Of these options, I'm wondering what is the best? Or can you suggest other options? I think I'm rather limited by what's available in my local area.

I'm going to build a smaller "practice" cabinet for another part of my house first. I'll just get Poplar from Lowe's for that one.

Thanks very much for your help


----------



## WoodyWeekends (Mar 27, 2020)

I'd stay away from softwood. Stick with poplar, if the price is not an issue use maple.


----------



## GeorgeC (Jul 30, 2008)

Where do you live? That usually had a big influence of types/price of woods available to you. Lowes, Home Depot are normally very high on wood prices other than construction grade.


George


----------



## scbunker (Jul 17, 2020)

I live in Athens, GA. Too far from what are probably some better material sources in Atlanta.

There are a couple of lumber yards here, but I've checked with them and they seem to cater more to construction rather than to woodworking. The materials I mentioned above are what they have. And there's Lowe's and Home Depot.

There are a couple of cabinet makers in town but I imagine they purchase from bulk suppliers and receive shipments by the truckload. I guess I could call them and see if I can purchase materials through them.

I may have underplayed the scope of this project. I'm filling an entire wall with bookshelves. So they'll be 18' long and 8' tall. But I'll build them in sections so I just need to make one, then another, then another and set them in place. So it's just the same thing over and over and doesn't seem that bad. I attached my design.

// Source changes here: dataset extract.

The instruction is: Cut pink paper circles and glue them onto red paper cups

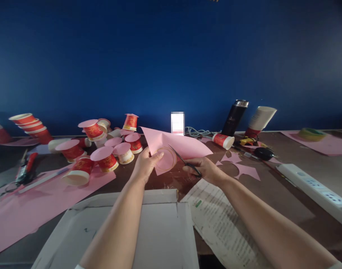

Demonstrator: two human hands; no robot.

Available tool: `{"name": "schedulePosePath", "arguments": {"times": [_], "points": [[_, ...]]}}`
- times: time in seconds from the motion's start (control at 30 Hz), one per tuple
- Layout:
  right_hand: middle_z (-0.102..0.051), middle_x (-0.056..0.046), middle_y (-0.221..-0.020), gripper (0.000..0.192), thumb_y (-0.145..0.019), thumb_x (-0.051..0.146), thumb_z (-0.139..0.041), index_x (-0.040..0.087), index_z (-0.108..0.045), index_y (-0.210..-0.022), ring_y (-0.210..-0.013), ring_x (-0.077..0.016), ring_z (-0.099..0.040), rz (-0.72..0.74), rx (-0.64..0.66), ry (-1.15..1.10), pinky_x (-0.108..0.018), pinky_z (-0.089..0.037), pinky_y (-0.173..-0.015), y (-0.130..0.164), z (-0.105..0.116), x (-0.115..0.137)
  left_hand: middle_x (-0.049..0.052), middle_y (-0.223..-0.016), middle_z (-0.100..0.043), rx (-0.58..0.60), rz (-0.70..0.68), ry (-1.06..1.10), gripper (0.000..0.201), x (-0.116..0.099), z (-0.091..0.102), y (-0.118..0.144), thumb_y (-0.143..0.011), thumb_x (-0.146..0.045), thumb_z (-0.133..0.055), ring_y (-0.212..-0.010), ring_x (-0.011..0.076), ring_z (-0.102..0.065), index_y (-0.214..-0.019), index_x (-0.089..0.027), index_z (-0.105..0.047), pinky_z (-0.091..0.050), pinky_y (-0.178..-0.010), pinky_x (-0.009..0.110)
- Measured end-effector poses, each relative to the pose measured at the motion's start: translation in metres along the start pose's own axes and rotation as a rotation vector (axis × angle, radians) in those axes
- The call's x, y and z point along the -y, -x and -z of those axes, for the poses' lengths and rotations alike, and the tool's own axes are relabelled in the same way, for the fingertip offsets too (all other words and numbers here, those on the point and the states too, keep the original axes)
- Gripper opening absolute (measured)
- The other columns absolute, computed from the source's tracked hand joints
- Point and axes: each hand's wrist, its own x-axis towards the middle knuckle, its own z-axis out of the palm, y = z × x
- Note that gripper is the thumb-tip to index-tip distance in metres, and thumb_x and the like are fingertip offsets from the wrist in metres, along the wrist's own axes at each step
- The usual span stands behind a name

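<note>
A sheet of pink paper is held up over the table, with a circle drawn on its lower left part. My left hand grips the sheet's left edge beside the circle, thumb on top. In my right hand is a pair of scissors, fingers closed round the dark handles. Its blades point up and left into the paper, close to the circle's right side. Left of my hands stand several red paper cups topped with pink paper discs. Pink paper scraps lie right of my right hand.
An open white box and a printed sheet lie in front. To the right are a power strip, a computer mouse and a black flask. Stacked cups and a large pink sheet are at left.
</note>
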Motion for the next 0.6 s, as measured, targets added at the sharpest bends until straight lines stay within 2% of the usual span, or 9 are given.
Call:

I've figured I need 17 sheets of plywood and about 300 lnft of boards of various widths. That seems a tall order for Lowe's and Home Depot.


----------



## Rebelwork (Jan 15, 2012)

You need to see who there suppliers are and see if you can purchase from them. They will charge you bit more, but it's worth it....


----------



## GeorgeC (Jul 30, 2008)

Athens area lumber suppliers. 


George


----------



## TomCT2 (May 16, 2014)

hard/soft/green/purple/yellow/etc wood aside, poplar is softer than pine.


if you're going to paint it, the finger joined stuff will likely be the most straight most stable stuff. they cut out all the whirly grain & knots & defects, then glue it together....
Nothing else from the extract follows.